I want to compute the FID score for two lists of images stored on disk in different paths. I call calculate_fid_given_paths
from pytorch-fid in my validation_epoch_end
method.
While calculate_fid_given_paths
is running, I get the following error.
Traceback (most recent call last):
File "/cw/liir/NoCsBack/testliir/rubenc/miniconda3/envs/tsenv/lib/python3.8/site-packages/pytorch_lightning/trainer/trainer.py", line 561, in train
self.train_loop.run_training_epoch()
File "/cw/liir/NoCsBack/testliir/rubenc/miniconda3/envs/tsenv/lib/python3.8/site-packages/pytorch_lightning/trainer/training_loop.py", line 625, in run_training_epoch
self.trainer.run_evaluation(on_epoch=True)
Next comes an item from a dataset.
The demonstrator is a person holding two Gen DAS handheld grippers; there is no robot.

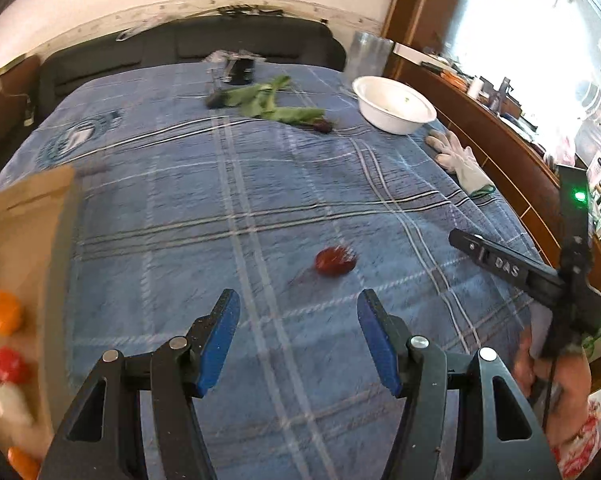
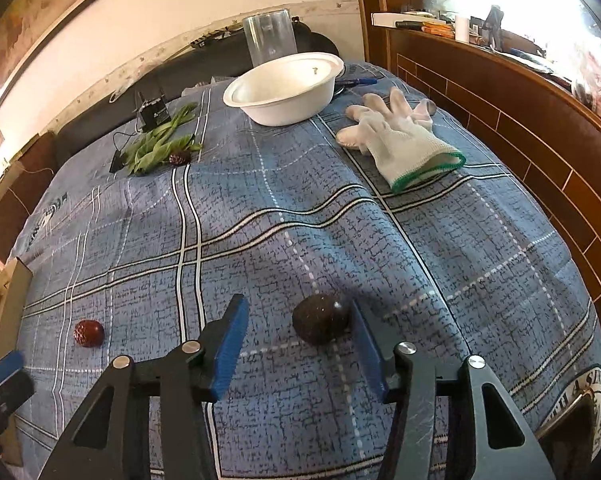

File "/cw/liir/NoCsBack/testliir/rubenc/miniconda3/envs/tsenv/lib/python3.8/site-packages/pytorch_lightning/trainer/trainer.py", line 659, in run_evaluation
deprecated_eval_results = self.evaluation_loop.evaluation_epoch_end()
File "/cw/liir/NoCsBack/testliir/rubenc/miniconda3/envs/tsenv/lib/python3.8/site-packages/pytorch_lightning/trainer/evaluation_loop.py", line 201, in evaluation_epoch_end
deprecated_results = self.__run_eval_epoch_end(self.num_dataloaders, using_eval_result)
File "/cw/liir/NoCsBack/testliir/rubenc/miniconda3/envs/tsenv/lib/python3.8/site-packages/pytorch_lightning/trainer/evaluation_loop.py", line 239, in __run_eval_epoch_end
eval_results = model.validation_epoch_end(eval_results)
File "/cw/liir/NoCsBack/testliir/rubenc/reteco/src/modules.py", line 441, in validation_epoch_end
fid = fid_score.calculate_fid_given_paths(
File "/cw/liir/NoCsBack/testliir/rubenc/miniconda3/envs/tsenv/lib/python3.8/site-packages/pytorch_fid/fid_score.py", line 250, in calculate_fid_given_paths
m1, s1 = compute_statistics_of_path(paths[0], model, batch_size,
File "/cw/liir/NoCsBack/testliir/rubenc/miniconda3/envs/tsenv/lib/python3.8/site-packages/pytorch_fid/fid_score.py", line 234, in compute_statistics_of_path
m, s = calculate_activation_statistics(files, model, batch_size,
File "/cw/liir/NoCsBack/testliir/rubenc/miniconda3/envs/tsenv/lib/python3.8/site-packages/pytorch_fid/fid_score.py", line 220, in calculate_activation_statistics
act = get_activations(files, model, batch_size, dims, device)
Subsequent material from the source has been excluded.